Because the initiative to proceed pro se came from the trial judge and not the accused, the present case is very different from Faretta v. California, 422 U.S. 806, 95 S.Ct. 2525, 45 L.Ed.2d 562 (1975), on which the majority relies. Faretta establishes that a defendant has the constitutional right to proceed pro se when he elects to do so, but it in no way relaxes the standard for determining whether an accused has effectively waived his right to the assistance of counsel. The defendant in Faretta repeatedly requested to be allowed to represent himself; the question for the Supreme Court was whether the Sixth Amendment includes a right of self-representation. In contrast, the suggestion to proceed without counsel in the instant case was advanced not by the defendant McFadden but by the district judge. The record does not even indicate that McFadden requested Rossetti to resign as his counsel; the attorney’s motion to withdraw was apparently made on his own initiative, based on his own judgment that he could no longer provide McFadden with effective representation. Faretta does not suggest that a defendant can be compelled to proceed pro se when his court-appointed attorney withdraws from his defense.

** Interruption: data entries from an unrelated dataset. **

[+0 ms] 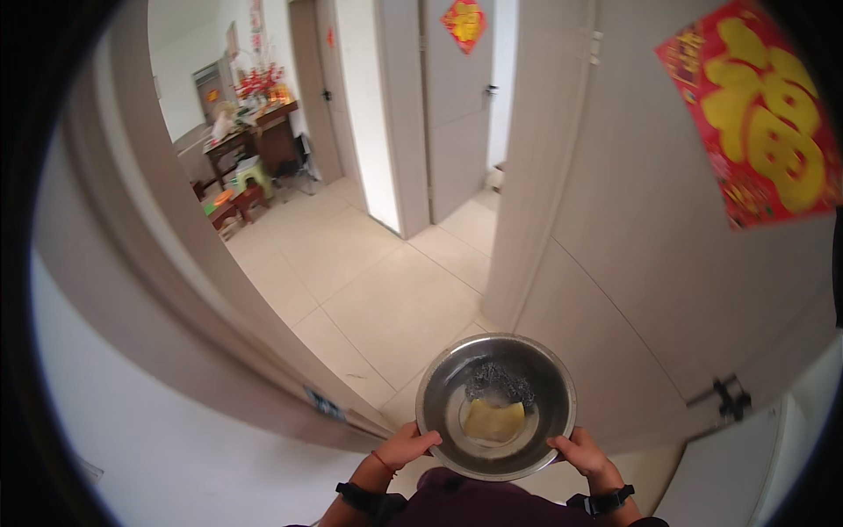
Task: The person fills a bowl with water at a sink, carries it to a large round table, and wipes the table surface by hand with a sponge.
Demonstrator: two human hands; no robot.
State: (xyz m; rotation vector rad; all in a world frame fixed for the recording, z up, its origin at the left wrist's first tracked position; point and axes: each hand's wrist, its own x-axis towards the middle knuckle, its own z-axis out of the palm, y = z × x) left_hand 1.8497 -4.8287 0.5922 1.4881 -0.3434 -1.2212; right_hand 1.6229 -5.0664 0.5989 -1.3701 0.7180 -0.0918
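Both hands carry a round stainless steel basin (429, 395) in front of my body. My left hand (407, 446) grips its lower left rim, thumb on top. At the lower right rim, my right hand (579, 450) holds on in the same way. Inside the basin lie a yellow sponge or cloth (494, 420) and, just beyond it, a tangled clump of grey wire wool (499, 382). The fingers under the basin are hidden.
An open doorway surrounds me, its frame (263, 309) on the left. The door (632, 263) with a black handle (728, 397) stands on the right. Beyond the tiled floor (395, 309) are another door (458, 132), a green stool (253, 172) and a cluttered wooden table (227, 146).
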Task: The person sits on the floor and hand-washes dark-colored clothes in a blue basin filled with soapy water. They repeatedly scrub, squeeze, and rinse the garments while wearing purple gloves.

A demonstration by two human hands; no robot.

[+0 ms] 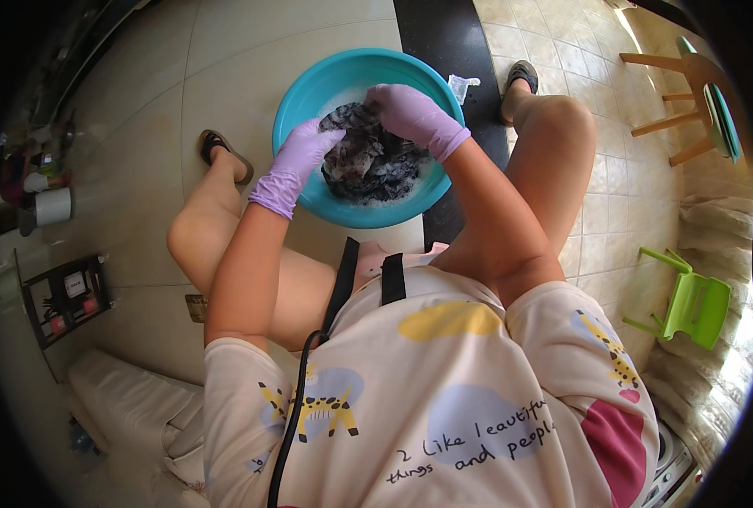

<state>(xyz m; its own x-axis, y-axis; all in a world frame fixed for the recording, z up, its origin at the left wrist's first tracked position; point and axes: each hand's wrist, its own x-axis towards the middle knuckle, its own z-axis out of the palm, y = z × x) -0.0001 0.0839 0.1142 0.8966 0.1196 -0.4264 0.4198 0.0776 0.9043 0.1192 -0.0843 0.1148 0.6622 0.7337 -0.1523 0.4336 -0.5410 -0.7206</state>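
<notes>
A round turquoise plastic basin stands on the floor between my feet. In it lies dark wet cloth with white suds around and on it. My left hand, in a lilac glove, grips the cloth at its left side, thumb over a fold. My right hand, in a matching glove, reaches over the basin's right part with its fingers closed on the cloth's upper edge. The fingertips of my right hand are partly hidden by the glove and cloth.
A clear plastic piece lies on the black floor strip by the basin. A green chair and a wooden chair stand at right. A black rack is at left, a pale sofa at lower left. Further left is another person.
</notes>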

. The following colloquy conveys the tense atmosphere of the July 23 hearing:

THE COURT: Here, we are at this point: You have had two counsel. You fought with both of them.
MR. McFADDEN: Your Honor, I did not fight with both counsel. I don’t appreciate the Court’s telling me I fought with them. I talked with Mr. White on two occasions. He withdrew through a letter.
What kind of conversations did we have?
THE COURT: Whatever you did, both those counsel, who regularly represent persons in this Court, feel it is impossible to represent you. So, therefore, I can only—
MR. McFADDEN: Do you feel it is impossible?
THE COURT: I can only come to one conclusion: that it is impossible to get along with you.
MR. McFADDEN: That’s prejudicial on behalf of the Court.
THE COURT: Yes.
MR. McFADDEN: Very.
THE COURT: It is a conclusion I make. I am making very clearly.
MR. McFADDEN: Yes, sir.
THE COURT: I am telling you.
MR. McFADDEN: It’s an error.
THE COURT: I am telling you.
MR. McFADDEN: It’s an error.
THE COURT: Oh, it’s an error. That’s fine. You are going to be a real smart lawyer.

. The transcript contains the following exchange:

MR. ROSSETTI: Judge, I cannot represent this man, and I don’t see that you can—
*981THE COURT: Who else can? Nobody else can.
MR. McFADDEN: I will represent myself, Your Honor,
THE COURT: And his attitude—
MR. McFADDEN: I will represent myself.

. Despite McFadden’s statement during the exchange with Rossetti and the district judge that he would represent himself, his intentions remained unclear, prompting the following exchange:

THE COURT: I don’t know what [McFadden] is requesting. I don’t have the slightest idea what he is requesting.
MR. McFADDEN: All I request is you get me a lawyer that will listen to what I’m saying and apply what I’m saying to the Court.